> ABOUT THIS TASK: Restate all of the records below exactly. Do not carry over any image.
**** INFORMATION SUPPLIED ****
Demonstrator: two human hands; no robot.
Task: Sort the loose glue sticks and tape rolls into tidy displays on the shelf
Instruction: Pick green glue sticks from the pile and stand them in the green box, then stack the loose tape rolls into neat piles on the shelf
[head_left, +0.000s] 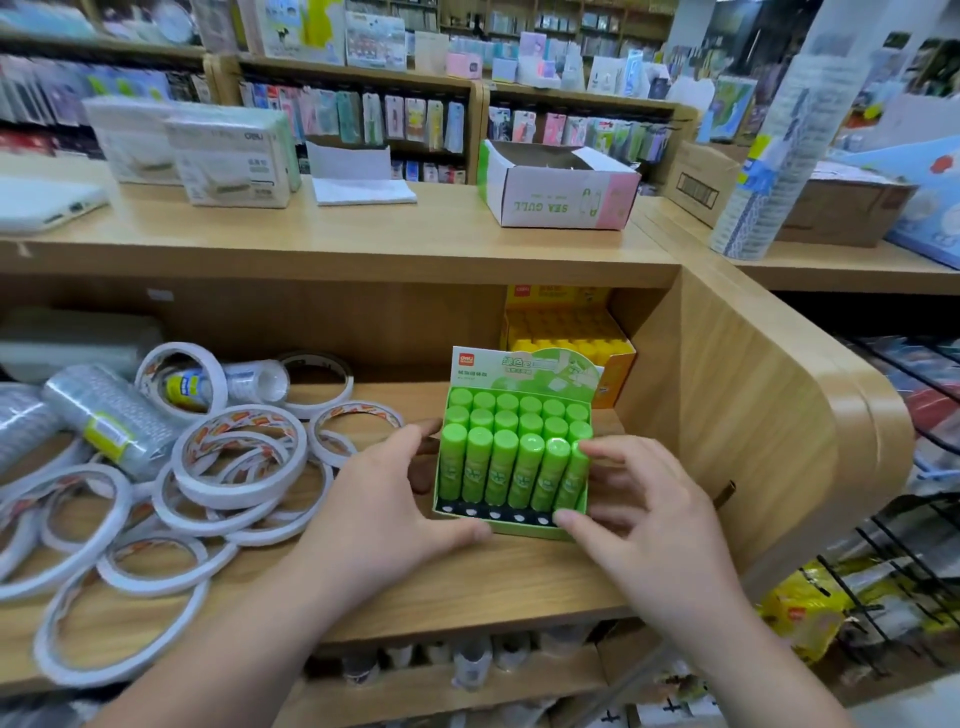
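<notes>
Green stick, right hand: the right hand (639, 509) is curled narrow round the front-right glue stick (571, 483), fingertips (597, 449) on its cap and thumb down at its foot by the box's front lip.
Left hand: the left hand (389, 499) holds the green display box (519, 374) by its left wall, fingers round the side and thumb along the front edge; it looks like a steadying grip.
Box contents: green glue sticks (506, 467) stand upright in three rows of six, and every slot that shows is filled.
Box position: it sits on the wooden shelf (467, 582), towards the front; the yellow glue-stick box (571, 343) stands behind it to the right, against the back panel.
Tape: double-sided tape rolls (239, 462) lie in a loose, overlapping heap on the left of the same shelf, with wrapped sleeves of clear tape (111, 421) beyond them.
Step in hand: probably seating the last stick and squaring up the full green box; the glue-stick half looks nearly done, the tape half not yet begun.
Next move: likely sliding the box back beside the yellow one, header card facing out. That calls for both hands keeping it level so no stick tips, and for room left at the side. After that the tape heap wants picking apart and stacking by kind.
</notes>
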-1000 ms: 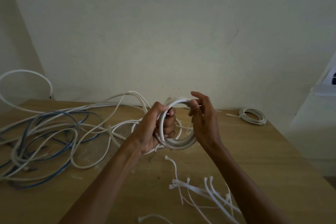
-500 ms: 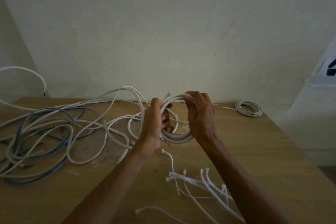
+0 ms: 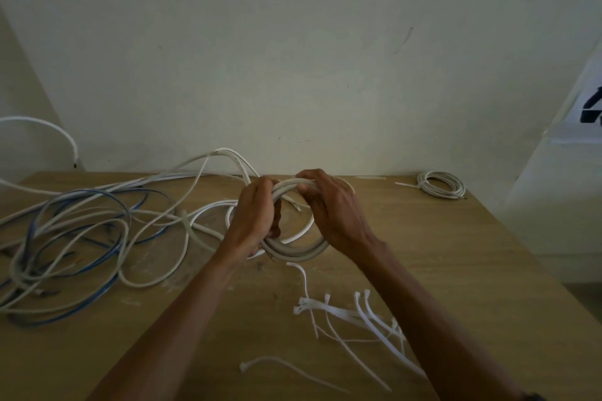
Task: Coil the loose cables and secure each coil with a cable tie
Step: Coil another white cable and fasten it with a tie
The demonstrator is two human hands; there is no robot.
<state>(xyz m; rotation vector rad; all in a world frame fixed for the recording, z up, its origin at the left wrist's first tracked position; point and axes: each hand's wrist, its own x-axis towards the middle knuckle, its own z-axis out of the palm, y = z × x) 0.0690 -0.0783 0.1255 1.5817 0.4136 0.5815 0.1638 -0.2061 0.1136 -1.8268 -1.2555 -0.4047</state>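
White and blue loose cables (image 3: 81,231) are tangled at nine o'clock on the wooden table (image 3: 456,270). At centre, the white coil (image 3: 293,250) is gripped at its nine o'clock by the curled left hand (image 3: 255,221) and at its one o'clock by the curled right hand (image 3: 332,215). It is judged light and springy, best clamped across all turns. Cable ties (image 3: 338,311) are scattered at five o'clock.

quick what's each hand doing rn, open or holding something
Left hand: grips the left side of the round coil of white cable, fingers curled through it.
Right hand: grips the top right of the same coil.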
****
> TASK ANSWER:
Demonstrator: two human hands; no robot.
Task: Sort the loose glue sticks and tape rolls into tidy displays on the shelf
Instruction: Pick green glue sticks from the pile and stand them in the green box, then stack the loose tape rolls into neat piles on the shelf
[head_left, +0.000s] 
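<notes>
Green stick, right hand: the right hand (639, 509) is curled narrow round the front-right glue stick (571, 483), fingertips (597, 449) on its cap and thumb down at its foot by the box's front lip.
Left hand: the left hand (389, 499) holds the green display box (519, 374) by its left wall, fingers round the side and thumb along the front edge; it looks like a steadying grip.
Box contents: green glue sticks (506, 467) stand upright in three rows of six, and every slot that shows is filled.
Box position: it sits on the wooden shelf (467, 582), towards the front; the yellow glue-stick box (571, 343) stands behind it to the right, against the back panel.
Tape: double-sided tape rolls (239, 462) lie in a loose, overlapping heap on the left of the same shelf, with wrapped sleeves of clear tape (111, 421) beyond them.
Step in hand: probably seating the last stick and squaring up the full green box; the glue-stick half looks nearly done, the tape half not yet begun.
Next move: likely sliding the box back beside the yellow one, header card facing out. That calls for both hands keeping it level so no stick tips, and for room left at the side. After that the tape heap wants picking apart and stacking by kind.
</notes>
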-1000 ms: 
-500 ms: 
+0 ms: 
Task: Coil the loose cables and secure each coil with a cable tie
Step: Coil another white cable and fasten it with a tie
The demonstrator is two human hands; there is no robot.
<state>(xyz m; rotation vector rad; all in a world frame fixed for the recording, z up, its origin at the left wrist's first tracked position; point and axes: each hand's wrist, its own x-axis towards the middle knuckle, its own z-axis out of the palm, y = z × x) 0.0690 -0.0783 0.1255 1.5817 0.4136 0.5815 0.1638 -0.2061 0.1136 -1.8268 -1.2555 -0.4047</state>
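White and blue loose cables (image 3: 81,231) are tangled at nine o'clock on the wooden table (image 3: 456,270). At centre, the white coil (image 3: 293,250) is gripped at its nine o'clock by the curled left hand (image 3: 255,221) and at its one o'clock by the curled right hand (image 3: 332,215). It is judged light and springy, best clamped across all turns. Cable ties (image 3: 338,311) are scattered at five o'clock.

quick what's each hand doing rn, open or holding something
Left hand: grips the left side of the round coil of white cable, fingers curled through it.
Right hand: grips the top right of the same coil.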

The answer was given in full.